- [Your task]: Here are the records. Write out exactly the lines between the one holding "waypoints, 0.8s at" and the one holding "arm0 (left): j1", inclusive.

***** Listed records

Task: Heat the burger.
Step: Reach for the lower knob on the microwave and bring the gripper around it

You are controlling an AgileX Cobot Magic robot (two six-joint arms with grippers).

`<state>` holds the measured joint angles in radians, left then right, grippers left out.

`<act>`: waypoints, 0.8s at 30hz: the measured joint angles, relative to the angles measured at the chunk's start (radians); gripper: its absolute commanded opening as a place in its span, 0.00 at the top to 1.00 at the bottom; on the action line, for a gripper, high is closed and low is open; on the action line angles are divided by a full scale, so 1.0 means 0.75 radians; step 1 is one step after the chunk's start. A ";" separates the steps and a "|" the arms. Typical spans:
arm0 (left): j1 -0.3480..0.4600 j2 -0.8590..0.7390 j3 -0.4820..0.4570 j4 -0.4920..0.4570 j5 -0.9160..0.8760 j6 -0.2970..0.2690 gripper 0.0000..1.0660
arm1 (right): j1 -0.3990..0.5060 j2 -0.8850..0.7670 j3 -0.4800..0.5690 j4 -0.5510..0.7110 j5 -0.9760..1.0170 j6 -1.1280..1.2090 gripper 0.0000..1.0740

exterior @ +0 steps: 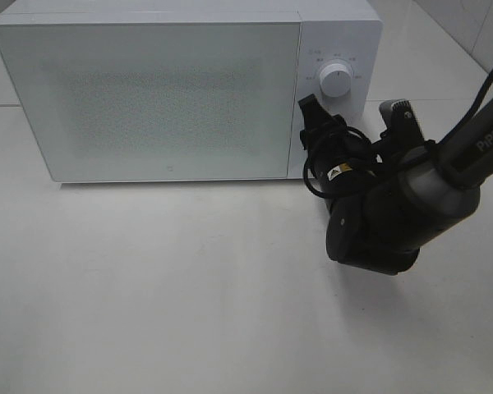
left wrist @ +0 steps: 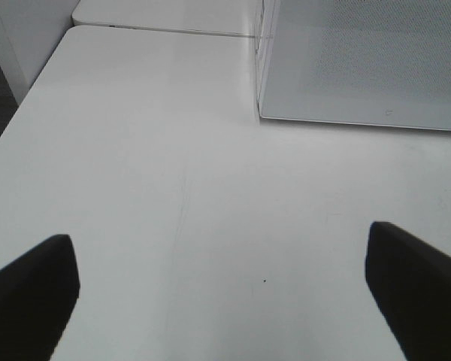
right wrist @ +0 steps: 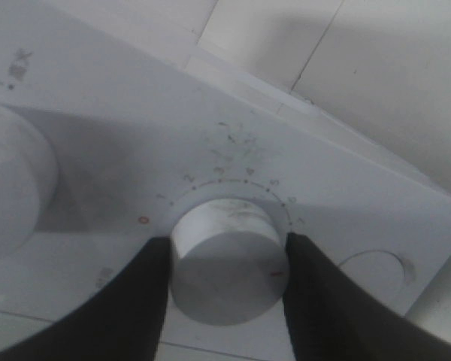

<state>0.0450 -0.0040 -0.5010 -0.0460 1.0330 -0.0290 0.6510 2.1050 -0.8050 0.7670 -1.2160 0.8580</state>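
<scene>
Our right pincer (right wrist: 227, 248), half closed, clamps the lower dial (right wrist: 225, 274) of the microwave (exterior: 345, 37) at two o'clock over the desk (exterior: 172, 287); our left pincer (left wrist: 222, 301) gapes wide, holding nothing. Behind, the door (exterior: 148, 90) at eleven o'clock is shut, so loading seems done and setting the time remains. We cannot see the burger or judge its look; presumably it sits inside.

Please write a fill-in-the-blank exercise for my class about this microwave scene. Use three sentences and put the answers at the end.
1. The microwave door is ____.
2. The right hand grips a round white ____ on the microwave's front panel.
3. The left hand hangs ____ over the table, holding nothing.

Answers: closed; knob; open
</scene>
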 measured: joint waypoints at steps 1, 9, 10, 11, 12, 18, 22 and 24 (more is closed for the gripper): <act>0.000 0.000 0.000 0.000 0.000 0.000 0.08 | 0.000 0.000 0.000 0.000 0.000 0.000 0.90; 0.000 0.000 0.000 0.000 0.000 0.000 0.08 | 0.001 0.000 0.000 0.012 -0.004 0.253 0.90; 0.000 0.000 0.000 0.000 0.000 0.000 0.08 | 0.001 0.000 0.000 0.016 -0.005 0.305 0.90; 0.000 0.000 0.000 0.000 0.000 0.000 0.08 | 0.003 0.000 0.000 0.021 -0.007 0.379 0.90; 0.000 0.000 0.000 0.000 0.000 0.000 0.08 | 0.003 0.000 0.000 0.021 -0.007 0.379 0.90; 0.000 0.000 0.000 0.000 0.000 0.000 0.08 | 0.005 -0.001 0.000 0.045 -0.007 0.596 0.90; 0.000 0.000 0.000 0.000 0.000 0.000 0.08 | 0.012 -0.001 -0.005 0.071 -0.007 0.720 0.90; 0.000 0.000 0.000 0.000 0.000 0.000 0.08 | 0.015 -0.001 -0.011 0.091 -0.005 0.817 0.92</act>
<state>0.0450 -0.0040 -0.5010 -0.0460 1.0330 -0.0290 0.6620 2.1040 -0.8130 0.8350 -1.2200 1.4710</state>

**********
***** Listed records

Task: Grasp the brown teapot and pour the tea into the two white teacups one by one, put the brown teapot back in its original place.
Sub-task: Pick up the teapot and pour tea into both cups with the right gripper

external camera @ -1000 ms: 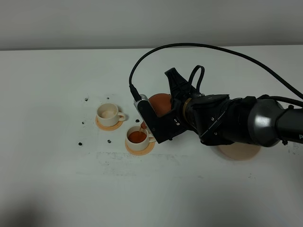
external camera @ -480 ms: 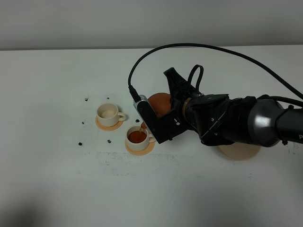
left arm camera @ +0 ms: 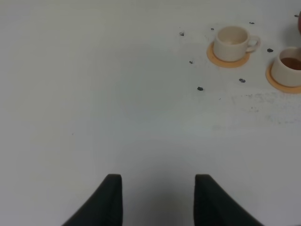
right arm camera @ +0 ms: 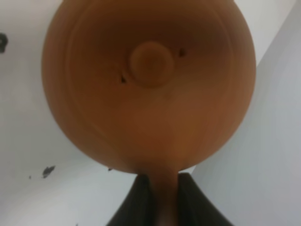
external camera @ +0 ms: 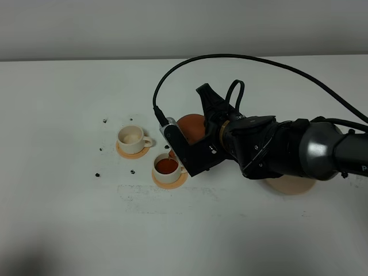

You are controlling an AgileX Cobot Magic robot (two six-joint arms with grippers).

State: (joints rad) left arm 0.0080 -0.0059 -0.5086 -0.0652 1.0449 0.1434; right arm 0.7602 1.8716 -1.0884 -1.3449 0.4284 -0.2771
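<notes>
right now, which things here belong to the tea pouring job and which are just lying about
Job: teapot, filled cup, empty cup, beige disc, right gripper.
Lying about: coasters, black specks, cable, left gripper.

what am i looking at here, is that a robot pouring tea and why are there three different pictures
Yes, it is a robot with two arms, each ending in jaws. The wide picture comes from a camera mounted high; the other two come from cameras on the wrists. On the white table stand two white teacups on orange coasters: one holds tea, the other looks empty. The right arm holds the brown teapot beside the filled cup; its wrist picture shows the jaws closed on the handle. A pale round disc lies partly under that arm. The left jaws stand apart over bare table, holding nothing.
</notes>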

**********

- [Exercise output]:
`<act>`: waypoints, 0.8s at 30hz: the measured joint angles, relative to the angles measured at the chunk's start (radians); gripper: its absolute commanded opening as a place in its span, 0.00 at the top to 1.00 at the bottom; on the action line, for a gripper, high is closed and low is open; on the action line angles are divided by a full scale, so 1.0 means 0.75 radians; step 1 is one step after the chunk's start. A ";" separates the steps and a "|" the arms. Typical spans:
arm0 (left): j1 -0.3480..0.4600 j2 -0.8590..0.7390 j3 -0.4820..0.4570 j4 -0.4920..0.4570 j5 -0.9160..0.8760 j6 -0.2970..0.2690 gripper 0.0000..1.0660

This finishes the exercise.